Il se trouva là, par hasard, un jeune bonze : Homme infidèle, lui dit le gouverneur, est-ce toi qui as mis dans l’esprit de cette femme cette fureur  ? Non, dit-il, je ne lui ai jamais parlé : mais, si elle m’en croit, elle consommera son sacrifice ; elle fera une action agréable au dieu Brama : aussi en sera-t-elle bien récompensée ; car elle retrouvera dans l’autre monde son mari, et elle recommencera avec lui un second mariage. Que dites-vous ? dit la femme surprise. Je retrouverai mon mari ? Ah ! Je ne me brûle pas. Il étoit jaloux, chagrin, et d’ailleurs si vieux que, si le dieu Brama n’a point fait sur lui quelque réforme, sûrement il n’a pas besoin de moi. Me brûler pour lui !… pas seulement le bout du doigt pour le retirer du fond des enfers.
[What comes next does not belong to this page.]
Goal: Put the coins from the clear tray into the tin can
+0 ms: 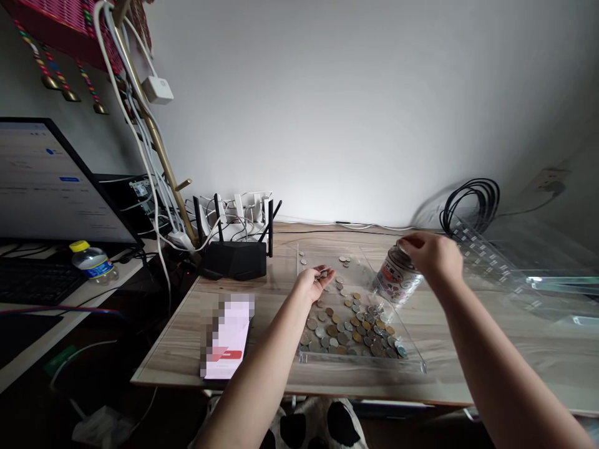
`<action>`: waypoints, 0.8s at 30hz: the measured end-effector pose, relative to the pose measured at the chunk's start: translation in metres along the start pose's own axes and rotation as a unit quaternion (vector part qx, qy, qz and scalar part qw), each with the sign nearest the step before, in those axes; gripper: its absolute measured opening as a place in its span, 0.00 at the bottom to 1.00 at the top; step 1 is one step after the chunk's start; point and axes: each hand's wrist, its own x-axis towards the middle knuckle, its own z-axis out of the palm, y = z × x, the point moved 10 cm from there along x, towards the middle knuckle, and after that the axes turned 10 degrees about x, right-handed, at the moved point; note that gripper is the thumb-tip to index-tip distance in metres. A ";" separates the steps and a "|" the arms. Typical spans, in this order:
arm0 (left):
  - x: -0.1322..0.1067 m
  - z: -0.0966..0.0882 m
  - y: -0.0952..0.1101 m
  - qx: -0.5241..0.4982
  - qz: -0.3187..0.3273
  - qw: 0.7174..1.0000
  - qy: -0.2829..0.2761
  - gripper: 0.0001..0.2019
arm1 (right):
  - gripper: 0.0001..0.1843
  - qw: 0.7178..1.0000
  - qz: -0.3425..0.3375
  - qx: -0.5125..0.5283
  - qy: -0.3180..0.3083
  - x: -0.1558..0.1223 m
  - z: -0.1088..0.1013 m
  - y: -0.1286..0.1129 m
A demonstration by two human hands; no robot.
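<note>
A clear plastic tray (416, 362) lies on the wooden table, with several silver and brass coins (352, 330) spread over it. My left hand (314, 279) hovers palm up over the tray's left side, its fingers curled round a few coins. My right hand (433, 254) grips a glass jar (395, 279) with a printed label from above. The jar is tilted, its mouth pointing down toward the coins in the tray.
A black router (235, 257) with antennas stands at the table's back left, amid white cables. A phone (229, 337) lies near the front edge. A monitor (42, 181) and water bottle (91, 260) sit at left. Clear acrylic trays (524, 268) and a coiled black cable (470, 199) are at right.
</note>
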 end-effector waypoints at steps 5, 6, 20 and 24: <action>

Deux vieux bonzes qui me séduisoient, et qui savoient de quelle manière je vivois avec lui, n’avoient garde de me tout dire : mais, si le Dieu Brama n’a que ce présent à me faire, je renonce à cette béatitude. Monsieur le gouverneur, je me fais mahométane. Et pour vous, dit-elle en regardant le bonze, vous pouvez, si vous voulez, aller dire à mon mari que je me porte fort bien.

De Paris, le 2 de la lune de Chalval 1718.